It’s often the first problem you solve when moving to the cloud: Your enterprise is using dozens, sometime hundreds, of different heterogenous databases, and now you need to bind them together into hundreds of virtual views of the data in the cloud.
What’s good about this is that you don’t need to migrate to new databases, or even move the data from where it’s being currently hosted in the cloud. After all, there may be applications that are dependent on that data, and the last thing you want to do is to store redundant data.
So, you federate. That gives you logical centralization of data without having to change where the data is physically stored, cloud or not.
But not so fast. There are roadblocks to consider. Here are my top two.
First, performance. You can certainly mix data from an object-based database, a relational database, and even unstructured data, using centralized and virtualized metadata-driven view. But your ability to run real-time queries on that data, in a reasonable amount of time, is another story.
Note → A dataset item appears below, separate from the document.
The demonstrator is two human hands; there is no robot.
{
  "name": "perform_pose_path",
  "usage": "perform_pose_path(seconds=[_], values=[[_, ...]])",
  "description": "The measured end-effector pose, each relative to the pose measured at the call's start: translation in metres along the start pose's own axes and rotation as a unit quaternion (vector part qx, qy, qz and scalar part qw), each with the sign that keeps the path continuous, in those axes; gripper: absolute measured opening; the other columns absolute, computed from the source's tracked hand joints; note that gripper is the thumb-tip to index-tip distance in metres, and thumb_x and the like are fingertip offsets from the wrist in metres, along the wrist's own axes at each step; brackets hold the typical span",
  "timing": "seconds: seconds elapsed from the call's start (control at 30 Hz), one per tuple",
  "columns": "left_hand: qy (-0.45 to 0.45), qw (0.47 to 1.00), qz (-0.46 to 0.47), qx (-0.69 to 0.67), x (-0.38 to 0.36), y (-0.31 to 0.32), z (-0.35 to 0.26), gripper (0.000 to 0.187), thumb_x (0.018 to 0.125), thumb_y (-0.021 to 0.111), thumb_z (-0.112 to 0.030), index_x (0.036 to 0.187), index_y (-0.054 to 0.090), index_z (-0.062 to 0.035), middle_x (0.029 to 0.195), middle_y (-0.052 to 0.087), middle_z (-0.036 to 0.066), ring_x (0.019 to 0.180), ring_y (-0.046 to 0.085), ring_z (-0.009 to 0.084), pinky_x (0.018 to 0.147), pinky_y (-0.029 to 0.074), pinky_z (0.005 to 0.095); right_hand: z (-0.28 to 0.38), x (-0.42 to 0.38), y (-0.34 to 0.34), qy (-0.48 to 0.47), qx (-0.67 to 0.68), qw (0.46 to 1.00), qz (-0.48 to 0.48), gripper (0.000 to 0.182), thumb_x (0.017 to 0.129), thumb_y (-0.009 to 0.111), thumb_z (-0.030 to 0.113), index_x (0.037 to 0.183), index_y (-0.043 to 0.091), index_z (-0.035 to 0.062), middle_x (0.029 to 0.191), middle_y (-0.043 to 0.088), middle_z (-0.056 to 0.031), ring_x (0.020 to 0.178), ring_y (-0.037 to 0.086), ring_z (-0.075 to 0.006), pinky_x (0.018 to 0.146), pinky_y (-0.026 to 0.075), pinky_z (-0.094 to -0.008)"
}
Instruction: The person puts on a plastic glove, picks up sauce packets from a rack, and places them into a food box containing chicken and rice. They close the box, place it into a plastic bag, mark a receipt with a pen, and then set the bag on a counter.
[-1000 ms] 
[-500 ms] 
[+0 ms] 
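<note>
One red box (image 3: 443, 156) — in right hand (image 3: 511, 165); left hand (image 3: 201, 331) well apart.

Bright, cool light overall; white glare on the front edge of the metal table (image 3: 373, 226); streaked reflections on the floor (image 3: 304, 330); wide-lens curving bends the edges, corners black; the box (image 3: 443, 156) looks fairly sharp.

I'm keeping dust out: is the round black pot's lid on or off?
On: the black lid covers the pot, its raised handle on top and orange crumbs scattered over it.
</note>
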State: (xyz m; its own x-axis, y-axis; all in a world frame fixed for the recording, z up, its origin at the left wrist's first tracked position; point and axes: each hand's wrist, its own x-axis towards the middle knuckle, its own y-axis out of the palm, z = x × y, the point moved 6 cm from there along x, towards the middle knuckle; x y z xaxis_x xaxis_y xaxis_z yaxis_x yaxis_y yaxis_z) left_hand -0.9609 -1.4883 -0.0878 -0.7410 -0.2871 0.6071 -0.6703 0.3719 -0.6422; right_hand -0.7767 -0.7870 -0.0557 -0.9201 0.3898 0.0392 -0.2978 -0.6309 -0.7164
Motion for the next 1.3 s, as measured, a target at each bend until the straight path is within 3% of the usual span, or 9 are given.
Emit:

The dirty little secret about federated database systems (cloud or not) is that unless you’re willing to spend the time it takes to optimize the use of the virtual database, performance issues are likely to pop up that make the use of a federated database, well, useless. By the way, putting the federated database in the cloud won’t help you, even if you add more virtual storage and compute to try to brute-force the performance.
The reason is that so much has to happen in the background just to get the data in place from many different databases sources. These issues are fixed typically with figuring out good federated database design, tuning the database, and placing limits on how many physical databases can be involved in a single pattern of access. I’ve found that the limit is typically four or five.
Second, security. I’m pretty sure that most cloud-based federated databases running in the cloud have a vulnerability that can be exploited now, and most enterprises that own the data don’t know it.
The cause is the same as why you typically have performance problems: There are so many moving parts that it’s difficult to make sure all data, access points, metadata, etc., are locked down but at the same time easily accessible.
While your systems using federated databases may encrypt data at rest, they often do not encrypt data in flight. Or, if you do encrypt data in flight, you likely aren’t encrypting data at rest. Or, there’s a direct path to the physical database that bypasses the federated database architecture and the security it provides.
To date, I’ve not seen a federated database with sound centralized security that works at both the virtual and physical database layers. So get busy plugging those holes!